Wrong Turn 3: Left for Dead


Wrong Turn 3 doesn’t feature the most impressive production values, but shooting in the woods makes for a decent hi-def experience nonetheless. For the most part the transfer doesn’t feature any surprises. Details are sharp, colours are rich, blacks are deep, and whites are pure. The opening scenes are the most impressive, featuring gorgeous, fluttering forest greens, and blue and white running water. Details are relatively consistent regardless of camera placement (the helicopter shots are on par with those of major theatrical releases), the colours are vibrant when needed, and the separation of elements is sharp. Some of the more intense warm hues feature fuzzy noise, but there’s little to no edge enhancement, or DNR artefacts in the varied visual elements. Night shots, which make up the latter two thirds of the film, are grainy, but the grain is fine, and details do not noticeably suffer (even if the yellow prison uniforms feature more noise in this environment). The night scenes are less impressive from a vibrancy standpoint (excepting some sharp and bright blood reds), but the sharpness and clarity of the highlights ensure these scenes aren’t muddied in darkness, which is a clear advantage over SD resolution.

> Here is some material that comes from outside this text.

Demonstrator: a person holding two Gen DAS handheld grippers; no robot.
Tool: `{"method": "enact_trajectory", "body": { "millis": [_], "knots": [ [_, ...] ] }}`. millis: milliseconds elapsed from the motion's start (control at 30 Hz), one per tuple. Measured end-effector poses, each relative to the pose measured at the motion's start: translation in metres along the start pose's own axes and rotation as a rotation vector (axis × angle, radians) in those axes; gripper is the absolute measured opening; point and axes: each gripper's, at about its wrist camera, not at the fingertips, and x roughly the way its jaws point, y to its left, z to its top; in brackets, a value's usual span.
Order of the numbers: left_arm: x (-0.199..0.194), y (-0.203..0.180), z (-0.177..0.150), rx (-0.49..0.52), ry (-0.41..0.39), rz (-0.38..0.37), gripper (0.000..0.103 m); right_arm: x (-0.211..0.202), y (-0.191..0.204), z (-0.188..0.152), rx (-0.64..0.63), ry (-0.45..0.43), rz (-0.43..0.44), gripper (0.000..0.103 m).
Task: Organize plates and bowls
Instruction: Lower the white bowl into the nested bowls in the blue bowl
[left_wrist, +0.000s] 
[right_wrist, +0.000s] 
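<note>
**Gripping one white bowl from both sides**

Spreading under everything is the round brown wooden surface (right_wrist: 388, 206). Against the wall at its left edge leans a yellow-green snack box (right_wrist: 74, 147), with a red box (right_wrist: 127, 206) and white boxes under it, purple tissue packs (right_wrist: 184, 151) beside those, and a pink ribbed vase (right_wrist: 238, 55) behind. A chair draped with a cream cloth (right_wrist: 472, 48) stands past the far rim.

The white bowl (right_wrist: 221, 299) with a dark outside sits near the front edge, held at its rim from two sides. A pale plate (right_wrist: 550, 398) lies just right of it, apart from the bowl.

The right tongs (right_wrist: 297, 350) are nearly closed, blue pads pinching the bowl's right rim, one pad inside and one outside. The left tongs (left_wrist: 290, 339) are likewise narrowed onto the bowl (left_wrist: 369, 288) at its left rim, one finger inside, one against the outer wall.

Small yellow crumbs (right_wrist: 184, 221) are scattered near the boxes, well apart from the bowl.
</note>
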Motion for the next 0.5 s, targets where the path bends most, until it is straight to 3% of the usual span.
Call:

Wrong Turn 3: Left for Dead


The disc’s DTS-HD Master Audio 5.1 track adds a bit more to the lacking production values, and is an all around successful mix. Directional effects are used best during the redneck attack scenes. Arrows zip from the rears to screen central, and booby traps swing from right to left. Besides the direction work, the stereo and surround channels are also active with incidental forest noise, and everything seems to come from the correct off-screen area, except the German Sheppard which was clearly added in ADR, and is occasionally heard from the wrong channel. The central effects are clear as well. Fist and weapon impacts are mushy, and gunshots are poppy, all with a strong bass punch. The dialogue isn’t entirely natural, but is regularly well centred and clear, and features varying volume levels depending on the other aural elements. Composer Claude Foisy’s score runs hot and cold, but gets the job done, and occasionally breaks into John Carpenter-like cues on a few select occasions. The music blends reasonably well into the mix, and features an effective LFE support.

Wilhelm Alert: When the cannibal is thrown from the truck towards the end of the film he lets loose a Wilhelm.

Wrong Turn 3: Left for Dead


The extras consist of a three-part featurette, deleted scenes (01:30, SD) and some Fox Blu-ray trailers. First up is ‘ Wrong Turn 3[i] in Three Finger… I Mean Parts’ (18:00, SD), and its first part ‘Action, Gore and Chaos’, which covers the basics of filming on a low budget in a prison, in the forest and on a river rapid, creating a bus crash, various gore and make-up effects, and stunts. ‘Brothers in Blood’ is concerned with the ensemble cast experience. Not surprisingly it turns out that a bunch of them are foreigners. ‘Three Finger’s Fright Night’ finishes the section off with a look at the film’s various fisticuffs.

Wrong Turn 3: Left for Dead


[i]Wrong Turn 3’s
inventive and amusing gore makes for an entertaining, and rent-worthy experience. Fans of the past films in the series should be satisfied enough to purchase the disc, but the rest of us will probably be happier giving it a test run first. It’s certainly not a good film, but it’s well made enough to stand above most STV horror. The Blu-ray disc looks and sounds better than most of us would have assumed based on the (reported) one million dollar production budget. The extras aren’t to hot, but where it counts fans could do a lot worse, I suppose.

*Note: The images on this page are not representative of the Blu-ray.